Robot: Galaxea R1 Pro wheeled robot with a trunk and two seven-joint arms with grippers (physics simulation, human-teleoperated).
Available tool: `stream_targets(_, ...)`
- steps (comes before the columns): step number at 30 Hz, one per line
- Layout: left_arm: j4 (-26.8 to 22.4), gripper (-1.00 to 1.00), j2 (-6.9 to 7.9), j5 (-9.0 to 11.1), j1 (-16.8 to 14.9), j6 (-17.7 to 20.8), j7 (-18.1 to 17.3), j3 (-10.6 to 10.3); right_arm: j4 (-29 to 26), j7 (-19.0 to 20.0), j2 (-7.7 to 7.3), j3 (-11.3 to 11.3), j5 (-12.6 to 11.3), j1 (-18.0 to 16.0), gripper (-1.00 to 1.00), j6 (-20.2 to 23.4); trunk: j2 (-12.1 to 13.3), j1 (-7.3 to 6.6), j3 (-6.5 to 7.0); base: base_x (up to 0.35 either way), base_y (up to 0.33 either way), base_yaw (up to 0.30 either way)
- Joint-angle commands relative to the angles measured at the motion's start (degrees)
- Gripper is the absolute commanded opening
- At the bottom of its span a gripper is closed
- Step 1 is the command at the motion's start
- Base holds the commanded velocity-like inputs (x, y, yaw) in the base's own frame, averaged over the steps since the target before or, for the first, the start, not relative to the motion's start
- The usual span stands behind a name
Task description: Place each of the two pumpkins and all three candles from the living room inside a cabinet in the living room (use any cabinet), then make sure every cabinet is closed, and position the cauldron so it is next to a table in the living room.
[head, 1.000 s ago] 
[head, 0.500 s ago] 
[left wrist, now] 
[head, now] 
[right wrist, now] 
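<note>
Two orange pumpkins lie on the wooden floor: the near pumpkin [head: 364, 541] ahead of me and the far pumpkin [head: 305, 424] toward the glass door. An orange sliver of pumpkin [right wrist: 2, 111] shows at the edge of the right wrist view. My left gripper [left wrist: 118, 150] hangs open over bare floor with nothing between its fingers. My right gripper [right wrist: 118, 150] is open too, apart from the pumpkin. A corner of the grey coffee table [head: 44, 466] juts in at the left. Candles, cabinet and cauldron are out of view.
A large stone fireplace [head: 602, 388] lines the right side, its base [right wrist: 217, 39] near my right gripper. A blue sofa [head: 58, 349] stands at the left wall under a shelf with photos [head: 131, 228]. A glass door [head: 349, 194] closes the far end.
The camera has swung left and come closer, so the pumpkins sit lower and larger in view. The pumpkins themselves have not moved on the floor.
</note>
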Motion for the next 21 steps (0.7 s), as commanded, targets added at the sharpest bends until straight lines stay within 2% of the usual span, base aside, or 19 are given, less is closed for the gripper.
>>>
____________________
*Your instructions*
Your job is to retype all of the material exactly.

*Your solution*
Robot: Galaxea R1 Pro wheeled robot with a trunk and two seven-joint arms with grippers (physics simulation, human-teleoperated).
Available tool: `stream_targets(_, ...)`
- steps (comes before the columns): step number at 30 Hz, one per line
- Layout: left_arm: j4 (-26.8 to 22.4), gripper (-1.00 to 1.00), j2 (-6.9 to 7.9), j5 (-9.0 to 11.1), j1 (-16.8 to 14.9), j6 (-17.7 to 20.8), j7 (-18.1 to 17.3), j3 (-10.6 to 10.3); right_arm: j4 (-29 to 26), j7 (-19.0 to 20.0), j2 (-7.7 to 7.3), j3 (-11.3 to 11.3), j5 (-12.6 to 11.3), j1 (-18.0 to 16.0), gripper (-1.00 to 1.00), j6 (-20.2 to 23.4); trunk: j2 (-12.1 to 13.3), j1 (-7.3 to 6.6), j3 (-6.5 to 7.0); base: base_x (up to 0.35 either way), base_y (up to 0.33 either way), base_yaw (up to 0.30 either way)
- Joint-angle commands relative to the angles measured at the motion's start (degrees)
- Gripper is the absolute commanded opening
- At the bottom of its span a gripper is closed
- Step 1 is the command at the motion's start
- Base holds the commanded velocity-like inputs (x, y, yaw) in the base's own frame, averaged over the steps since the target before or, for the first, the start, not relative to the motion's start
- The usual span stands behind a name
Task description: Place each of the two pumpkins and all three candles from the living room inside a cabinet in the living room (use any cabinet), then make sure every cabinet is closed, and position the cauldron so it is next to a table in the living room.
[head, 1.000 s ago] 
[head, 0.500 s ago] 
[left wrist, now] 
[head, now] 
[right wrist, now] 
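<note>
Two orange pumpkins lie on the wooden floor: the near pumpkin [head: 364, 541] ahead of me and the far pumpkin [head: 305, 424] toward the glass door. An orange sliver of pumpkin [right wrist: 2, 111] shows at the edge of the right wrist view. My left gripper [left wrist: 118, 150] hangs open over bare floor with nothing between its fingers. My right gripper [right wrist: 118, 150] is open too, apart from the pumpkin. A corner of the grey coffee table [head: 44, 466] juts in at the left. Candles, cabinet and cauldron are out of view.
A large stone fireplace [head: 602, 388] lines the right side, its base [right wrist: 217, 39] near my right gripper. A blue sofa [head: 58, 349] stands at the left wall under a shelf with photos [head: 131, 228]. A glass door [head: 349, 194] closes the far end.
The camera has swung left and come closer, so the pumpkins sit lower and larger in view. The pumpkins themselves have not moved on the floor.
</note>
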Motion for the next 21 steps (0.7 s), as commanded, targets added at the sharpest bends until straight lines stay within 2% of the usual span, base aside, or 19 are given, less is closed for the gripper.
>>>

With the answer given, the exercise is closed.